Adherence	High patient adherence due to good tolerability.	Potentially low adherence due to unpleasant side effects like bloating and diarrhea.
Efficacy	Strong evidence for preventing HE recurrence, potentially better than lactulose monotherapy.	Established efficacy for managing HE, but adherence issues are a concern.
Combination Use	Often used in conjunction with lactulose for optimal results.	Often used with rifaximin for a combined approach.

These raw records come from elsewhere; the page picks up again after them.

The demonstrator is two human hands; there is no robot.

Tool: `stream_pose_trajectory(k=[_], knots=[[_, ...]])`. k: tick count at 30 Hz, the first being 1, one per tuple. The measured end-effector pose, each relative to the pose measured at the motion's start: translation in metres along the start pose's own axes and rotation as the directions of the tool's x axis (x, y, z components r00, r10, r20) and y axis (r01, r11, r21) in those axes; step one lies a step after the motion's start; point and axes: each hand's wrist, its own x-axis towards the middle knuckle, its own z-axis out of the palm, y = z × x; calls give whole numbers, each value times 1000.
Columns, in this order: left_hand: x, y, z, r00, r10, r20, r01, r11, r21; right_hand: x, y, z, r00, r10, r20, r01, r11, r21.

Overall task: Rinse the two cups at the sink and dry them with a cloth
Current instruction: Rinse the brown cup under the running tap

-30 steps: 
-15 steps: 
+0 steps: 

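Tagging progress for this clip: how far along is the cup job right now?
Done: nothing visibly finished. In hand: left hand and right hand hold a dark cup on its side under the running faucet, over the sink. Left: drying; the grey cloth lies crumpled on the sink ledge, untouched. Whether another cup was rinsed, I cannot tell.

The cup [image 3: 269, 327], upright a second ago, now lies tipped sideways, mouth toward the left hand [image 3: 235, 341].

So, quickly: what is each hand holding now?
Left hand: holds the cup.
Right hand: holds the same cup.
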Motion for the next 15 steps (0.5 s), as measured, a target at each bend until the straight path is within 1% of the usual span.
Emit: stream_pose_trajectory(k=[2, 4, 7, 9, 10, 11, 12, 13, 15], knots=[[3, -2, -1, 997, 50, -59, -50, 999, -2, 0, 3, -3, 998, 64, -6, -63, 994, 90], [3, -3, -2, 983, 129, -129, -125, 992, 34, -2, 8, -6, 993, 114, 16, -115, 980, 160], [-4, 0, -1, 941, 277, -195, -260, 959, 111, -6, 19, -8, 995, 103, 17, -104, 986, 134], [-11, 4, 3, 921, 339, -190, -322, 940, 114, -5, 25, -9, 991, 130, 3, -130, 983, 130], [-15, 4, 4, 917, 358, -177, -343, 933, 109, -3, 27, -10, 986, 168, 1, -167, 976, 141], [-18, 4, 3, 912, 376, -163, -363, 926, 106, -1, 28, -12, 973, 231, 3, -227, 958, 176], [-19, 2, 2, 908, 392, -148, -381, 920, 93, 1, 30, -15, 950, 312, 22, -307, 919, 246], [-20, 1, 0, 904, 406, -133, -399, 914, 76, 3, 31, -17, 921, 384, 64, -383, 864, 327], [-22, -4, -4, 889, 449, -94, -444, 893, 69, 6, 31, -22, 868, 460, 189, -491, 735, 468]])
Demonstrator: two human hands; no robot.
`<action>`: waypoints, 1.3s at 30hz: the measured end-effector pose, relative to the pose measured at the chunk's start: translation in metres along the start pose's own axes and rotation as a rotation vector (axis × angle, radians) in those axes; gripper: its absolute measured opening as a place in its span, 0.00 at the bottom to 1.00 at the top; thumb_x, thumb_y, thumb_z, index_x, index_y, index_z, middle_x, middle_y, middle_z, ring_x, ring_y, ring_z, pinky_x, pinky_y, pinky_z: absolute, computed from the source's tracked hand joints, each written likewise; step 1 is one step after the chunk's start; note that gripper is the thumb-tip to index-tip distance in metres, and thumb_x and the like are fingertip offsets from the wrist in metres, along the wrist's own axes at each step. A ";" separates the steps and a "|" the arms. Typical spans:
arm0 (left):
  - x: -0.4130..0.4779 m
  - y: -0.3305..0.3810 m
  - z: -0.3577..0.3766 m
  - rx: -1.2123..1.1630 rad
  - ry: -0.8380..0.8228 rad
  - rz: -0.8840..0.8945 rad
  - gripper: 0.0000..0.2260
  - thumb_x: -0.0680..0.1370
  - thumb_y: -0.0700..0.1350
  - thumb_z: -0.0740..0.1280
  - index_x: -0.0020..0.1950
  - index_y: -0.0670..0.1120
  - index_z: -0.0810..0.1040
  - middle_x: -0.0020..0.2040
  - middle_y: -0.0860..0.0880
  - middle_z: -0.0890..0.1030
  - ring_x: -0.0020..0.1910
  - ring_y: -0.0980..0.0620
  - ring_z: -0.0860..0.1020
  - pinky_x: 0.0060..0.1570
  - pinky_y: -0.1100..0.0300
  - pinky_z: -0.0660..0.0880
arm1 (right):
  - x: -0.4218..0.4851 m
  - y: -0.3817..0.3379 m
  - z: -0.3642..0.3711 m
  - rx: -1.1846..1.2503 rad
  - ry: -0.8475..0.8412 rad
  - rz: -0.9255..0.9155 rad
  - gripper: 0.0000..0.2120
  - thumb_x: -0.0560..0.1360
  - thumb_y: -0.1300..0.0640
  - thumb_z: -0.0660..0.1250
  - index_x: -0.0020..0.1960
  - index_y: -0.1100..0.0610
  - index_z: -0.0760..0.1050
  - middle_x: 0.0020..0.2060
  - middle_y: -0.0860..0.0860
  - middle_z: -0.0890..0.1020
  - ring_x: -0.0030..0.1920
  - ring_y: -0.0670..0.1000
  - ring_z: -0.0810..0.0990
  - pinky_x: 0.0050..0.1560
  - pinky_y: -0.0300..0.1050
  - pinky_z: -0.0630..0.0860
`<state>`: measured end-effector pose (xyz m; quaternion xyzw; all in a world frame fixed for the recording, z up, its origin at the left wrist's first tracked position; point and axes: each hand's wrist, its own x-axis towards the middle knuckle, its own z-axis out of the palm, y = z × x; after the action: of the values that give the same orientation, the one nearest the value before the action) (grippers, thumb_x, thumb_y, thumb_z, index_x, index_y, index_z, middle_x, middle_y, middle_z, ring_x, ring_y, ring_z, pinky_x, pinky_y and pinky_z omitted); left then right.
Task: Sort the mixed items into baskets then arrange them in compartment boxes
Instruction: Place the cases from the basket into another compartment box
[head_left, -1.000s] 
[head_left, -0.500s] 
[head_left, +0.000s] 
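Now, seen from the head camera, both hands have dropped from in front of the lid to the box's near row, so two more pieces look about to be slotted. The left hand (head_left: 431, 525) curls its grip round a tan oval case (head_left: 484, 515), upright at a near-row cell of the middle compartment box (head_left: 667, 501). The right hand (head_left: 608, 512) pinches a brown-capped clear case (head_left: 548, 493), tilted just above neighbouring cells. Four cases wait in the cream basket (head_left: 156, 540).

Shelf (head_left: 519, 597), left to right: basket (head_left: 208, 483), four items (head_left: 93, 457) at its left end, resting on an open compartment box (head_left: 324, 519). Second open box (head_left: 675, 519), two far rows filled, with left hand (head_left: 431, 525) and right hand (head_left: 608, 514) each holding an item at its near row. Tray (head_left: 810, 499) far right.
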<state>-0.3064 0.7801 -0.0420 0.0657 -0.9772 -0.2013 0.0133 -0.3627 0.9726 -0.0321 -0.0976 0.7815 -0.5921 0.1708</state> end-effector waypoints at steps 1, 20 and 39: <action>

Long-term Safety and Efficacy

The non-systemic nature of rifaximin contributes to its excellent safety profile, making it suitable for long-term maintenance therapy. The risk of inducing antibiotic resistance is low because the drug primarily acts in the gut and is minimally absorbed. This makes it a sustainable treatment option for patients who require lifelong management of HE.

Conclusion

In summary, rifaximin is an essential medication for patients with cirrhosis, primarily to prevent the recurrence of hepatic encephalopathy. Its unique non-systemic action allows it to target the source of the problem—the gut microbiome—without causing systemic side effects. By reducing ammonia-producing bacteria, decreasing intestinal permeability, and modulating the gut-liver axis, rifaximin provides significant clinical benefits beyond just preventing HE, offering a safer and more tolerable alternative or addition to traditional therapies like lactulose. The continued use of rifaximin in the management of cirrhotic patients underscores its proven efficacy and favorable safety profile. For further reading on this topic, consult authoritative resources such as studies published in the New England Journal of Medicine.

Frequently Asked Questions

Hepatic encephalopathy (HE) is a brain dysfunction caused by liver failure. In cirrhosis, the liver cannot effectively filter toxins, such as ammonia, from the blood. These toxins then travel to the brain, causing confusion, disorientation, and other neurological symptoms.

No, rifaximin is an oral, non-systemic antibiotic. This means it is minimally absorbed into the bloodstream and acts almost exclusively within the gastrointestinal tract, targeting the gut bacteria.

Rifaximin for preventing recurrent hepatic encephalopathy is typically taken orally on a regular schedule as prescribed by a healthcare professional.

Both are used for HE, but they work differently. Rifaximin modulates the gut bacteria, while lactulose traps and removes ammonia from the colon. Recent studies suggest rifaximin monotherapy may be more effective than lactulose monotherapy in preventing HE recurrence.

Rifaximin is generally well-tolerated for long-term use due to minimal systemic absorption. Common side effects may include mild gastrointestinal issues like nausea or stomach pain, and there is a low risk of developing antibiotic resistance.

Yes, beyond its use for HE, rifaximin has been associated with other benefits in cirrhotic patients. These include reducing the risk of complications like ascites and potentially spontaneous bacterial peritonitis (SBP) by improving systemic inflammation.

The gut-liver axis describes the bidirectional relationship between the gut and the liver. In cirrhosis, this axis is disrupted by intestinal dysbiosis. By modulating the gut microbiome, rifaximin helps restore balance to this axis, thereby improving liver-related complications.